For years after World War II, both the United States and the Soviet Union had been trying to perfect a long-range missile capable of carrying nuclear warheads. Building on the successes of Nazi Germany in developing the V-1 and V-2 rockets that pummeled Great Britain during the last months of World War II, both American and Russian scientists raced to improve the range and accuracy of such missiles. (Both nations relied heavily on captured German scientists in their efforts.) In July 1957, the United States seemed to win the race when the Atlas, an ICBM with a speed of up to 20,000 miles an hour and an effective range of 5,000 miles, was ready for testing. The test, however, was a disaster. The missile rose only about 5,000 feet into the air, tumbled, and plunged to earth. Just a month later, the Soviets claimed success by announcing that their own ICBM had been tested, had “covered a huge distance in a brief time,” and “landed in the target area.” No details were given in the Russian announcement and some commentators in the United States doubted that the ICBM test had been as successful as claimed. Nevertheless, the Soviet possession of this “ultimate weapon,” coupled with recent successful test by the Russians of atomic and hydrogen bombs, raised concerns in America. If the Soviets did indeed perfect their ICBM, no part of the United States would be completely safe from possible atomic attack.
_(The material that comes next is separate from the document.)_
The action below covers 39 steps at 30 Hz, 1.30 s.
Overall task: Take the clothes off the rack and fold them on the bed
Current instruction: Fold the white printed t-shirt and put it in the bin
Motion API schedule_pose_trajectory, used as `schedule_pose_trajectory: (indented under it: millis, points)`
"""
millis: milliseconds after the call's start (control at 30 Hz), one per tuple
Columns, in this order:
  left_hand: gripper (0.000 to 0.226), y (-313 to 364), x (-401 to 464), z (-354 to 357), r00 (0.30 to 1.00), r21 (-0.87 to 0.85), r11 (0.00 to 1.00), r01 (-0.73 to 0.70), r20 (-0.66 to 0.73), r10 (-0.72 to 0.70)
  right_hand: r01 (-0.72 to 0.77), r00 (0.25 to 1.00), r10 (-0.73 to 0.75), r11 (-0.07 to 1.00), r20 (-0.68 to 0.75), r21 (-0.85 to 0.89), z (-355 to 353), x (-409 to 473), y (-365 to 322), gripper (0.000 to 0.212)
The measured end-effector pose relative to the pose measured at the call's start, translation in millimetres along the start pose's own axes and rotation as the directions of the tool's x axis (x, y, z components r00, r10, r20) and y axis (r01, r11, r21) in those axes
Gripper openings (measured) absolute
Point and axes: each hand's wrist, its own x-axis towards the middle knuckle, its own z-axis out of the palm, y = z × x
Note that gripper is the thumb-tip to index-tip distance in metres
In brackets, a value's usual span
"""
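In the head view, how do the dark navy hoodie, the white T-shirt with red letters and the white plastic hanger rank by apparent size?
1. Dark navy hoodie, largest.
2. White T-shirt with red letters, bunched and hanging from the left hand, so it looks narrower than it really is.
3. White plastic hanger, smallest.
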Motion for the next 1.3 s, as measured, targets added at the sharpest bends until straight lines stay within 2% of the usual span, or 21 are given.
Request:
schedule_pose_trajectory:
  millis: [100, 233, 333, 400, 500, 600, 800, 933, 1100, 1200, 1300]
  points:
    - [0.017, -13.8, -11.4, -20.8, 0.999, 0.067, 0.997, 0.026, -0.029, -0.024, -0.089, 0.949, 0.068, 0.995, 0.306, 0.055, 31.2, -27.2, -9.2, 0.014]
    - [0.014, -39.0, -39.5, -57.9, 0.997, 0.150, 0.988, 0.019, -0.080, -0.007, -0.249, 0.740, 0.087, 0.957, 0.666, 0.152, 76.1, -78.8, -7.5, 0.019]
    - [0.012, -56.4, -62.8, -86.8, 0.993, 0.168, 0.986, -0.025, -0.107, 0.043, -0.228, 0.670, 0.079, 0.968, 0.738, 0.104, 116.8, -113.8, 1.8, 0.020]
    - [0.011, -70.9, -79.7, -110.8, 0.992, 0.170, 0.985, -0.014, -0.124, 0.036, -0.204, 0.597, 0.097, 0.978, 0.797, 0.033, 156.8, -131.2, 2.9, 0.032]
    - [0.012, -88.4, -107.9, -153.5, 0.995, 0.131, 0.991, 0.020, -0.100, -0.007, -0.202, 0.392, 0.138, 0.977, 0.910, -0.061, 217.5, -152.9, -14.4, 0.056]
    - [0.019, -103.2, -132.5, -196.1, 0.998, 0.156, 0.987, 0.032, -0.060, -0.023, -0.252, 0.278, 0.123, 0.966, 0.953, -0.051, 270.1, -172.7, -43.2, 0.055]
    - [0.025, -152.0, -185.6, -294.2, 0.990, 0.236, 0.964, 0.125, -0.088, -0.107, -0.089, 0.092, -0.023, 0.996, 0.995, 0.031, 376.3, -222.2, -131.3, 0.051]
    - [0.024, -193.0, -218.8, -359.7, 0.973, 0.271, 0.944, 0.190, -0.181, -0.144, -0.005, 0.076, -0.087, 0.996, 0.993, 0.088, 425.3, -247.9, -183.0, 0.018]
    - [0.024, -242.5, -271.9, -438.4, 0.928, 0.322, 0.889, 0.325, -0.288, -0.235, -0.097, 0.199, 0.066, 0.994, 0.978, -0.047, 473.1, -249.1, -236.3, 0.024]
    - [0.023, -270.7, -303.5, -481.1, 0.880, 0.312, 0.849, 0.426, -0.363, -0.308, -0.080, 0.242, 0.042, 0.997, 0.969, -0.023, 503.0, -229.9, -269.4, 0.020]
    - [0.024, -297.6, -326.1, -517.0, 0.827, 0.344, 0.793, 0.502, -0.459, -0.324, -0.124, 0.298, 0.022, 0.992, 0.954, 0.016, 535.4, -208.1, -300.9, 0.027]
Less than two months later, the Soviets sent the satellite Sputnik into space. Concern quickly turned to fear in the United States, as it appeared that the Russians were gaining the upper hand in the arms and space races. The American government accelerated its own missile and space programs. The Soviet successes–and American failures–became an issue in the 1960 presidential campaign. Democratic challenger John F. Kennedy charged that the outgoing Eisenhower administration had allowed a dangerous “missile gap” to develop between the United States and the Soviet Union. Following his victory in 1960, Kennedy made missile development and the space program priorities for his presidency.